How is an application supposed to know if a Kerberos library isthread safe?
Sam Hartman
hartmans at MIT.EDU
Mon Dec 20 16:07:28 EST 2004
>>>>> "Jeffrey" == Jeffrey Altman <jaltman at columbia.edu> writes:
Jeffrey> Nicolas Williams wrote:
>> So the question is whether the darned thing is MT-safe; MT-hot
>> is another issue and I'm not sure that that needs to be
>> indicated. Also, one would think that the entire GSS mechglue
>> and all its mechs should be MT-safe -- if one mech isn't and
>> the GSS mechglue doesn't work around that, then none of them
>> are (think of concurrent calls to GSS_Acquire_cred() with
>> GSS_C_NULL_OID_SET for desired_mechs). The mechglue, after
>> all, could maintain a global mutex for dealing with MT-unsafe
>> mechs. So, the right function prototype perhaps shouldn't have
>> anything in it that is mechanism-specific -- not in the
>> function name nor any parameters (as in my suggestion).

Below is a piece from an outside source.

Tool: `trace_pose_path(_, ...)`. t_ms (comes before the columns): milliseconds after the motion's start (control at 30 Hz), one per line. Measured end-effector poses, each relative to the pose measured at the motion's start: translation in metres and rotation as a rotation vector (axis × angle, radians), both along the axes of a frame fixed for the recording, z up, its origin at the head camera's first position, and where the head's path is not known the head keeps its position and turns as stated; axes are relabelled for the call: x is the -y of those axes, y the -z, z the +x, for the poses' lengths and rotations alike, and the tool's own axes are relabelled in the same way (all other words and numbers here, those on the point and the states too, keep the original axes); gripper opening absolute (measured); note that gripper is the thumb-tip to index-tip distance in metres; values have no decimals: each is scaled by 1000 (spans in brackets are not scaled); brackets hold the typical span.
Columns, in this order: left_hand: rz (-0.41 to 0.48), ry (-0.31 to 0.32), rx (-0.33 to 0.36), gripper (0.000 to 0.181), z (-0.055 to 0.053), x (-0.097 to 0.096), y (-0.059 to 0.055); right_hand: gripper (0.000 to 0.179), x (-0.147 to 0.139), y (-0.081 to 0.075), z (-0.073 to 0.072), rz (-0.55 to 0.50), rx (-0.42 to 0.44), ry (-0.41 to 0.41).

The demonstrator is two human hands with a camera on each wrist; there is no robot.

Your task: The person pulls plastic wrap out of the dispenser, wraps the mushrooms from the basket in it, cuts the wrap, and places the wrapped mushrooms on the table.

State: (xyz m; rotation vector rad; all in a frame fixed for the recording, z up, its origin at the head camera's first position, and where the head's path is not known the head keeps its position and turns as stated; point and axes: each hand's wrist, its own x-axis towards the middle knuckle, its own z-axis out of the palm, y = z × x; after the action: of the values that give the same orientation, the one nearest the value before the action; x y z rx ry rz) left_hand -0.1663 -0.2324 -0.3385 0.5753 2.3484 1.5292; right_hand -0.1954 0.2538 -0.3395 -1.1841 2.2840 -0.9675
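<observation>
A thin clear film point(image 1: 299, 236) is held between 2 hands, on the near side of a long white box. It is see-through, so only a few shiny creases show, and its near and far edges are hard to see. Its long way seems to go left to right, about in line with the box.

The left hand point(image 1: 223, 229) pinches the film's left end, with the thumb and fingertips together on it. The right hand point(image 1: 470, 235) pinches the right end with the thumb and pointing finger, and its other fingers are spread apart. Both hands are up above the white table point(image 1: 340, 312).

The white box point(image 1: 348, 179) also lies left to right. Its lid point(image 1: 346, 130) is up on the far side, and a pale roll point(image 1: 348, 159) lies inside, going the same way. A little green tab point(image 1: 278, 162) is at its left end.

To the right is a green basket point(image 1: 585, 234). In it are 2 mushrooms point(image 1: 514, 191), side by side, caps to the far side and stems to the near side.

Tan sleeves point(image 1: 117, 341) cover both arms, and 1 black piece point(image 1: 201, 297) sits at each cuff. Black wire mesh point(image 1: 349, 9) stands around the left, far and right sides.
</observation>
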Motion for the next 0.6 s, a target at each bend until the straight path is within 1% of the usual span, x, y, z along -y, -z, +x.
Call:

>> OM_uint32 gss_is_thread_safe(OM_uint32 *minor_status, OM_uint32
>> *mt_safe); Cheers, Nico
Jeffrey> I think you are correct but the problem remains.
Jeffrey> gss_...... is a reserved name space and I'm not prepared
Jeffrey> to polute it. I wish there was a standardized name space
Jeffrey> allocated for private extensions
I am uncomfortable gating implementation issues on the IETF. I don't
think that the IETF has yet decided to reserve the gss_* namespace.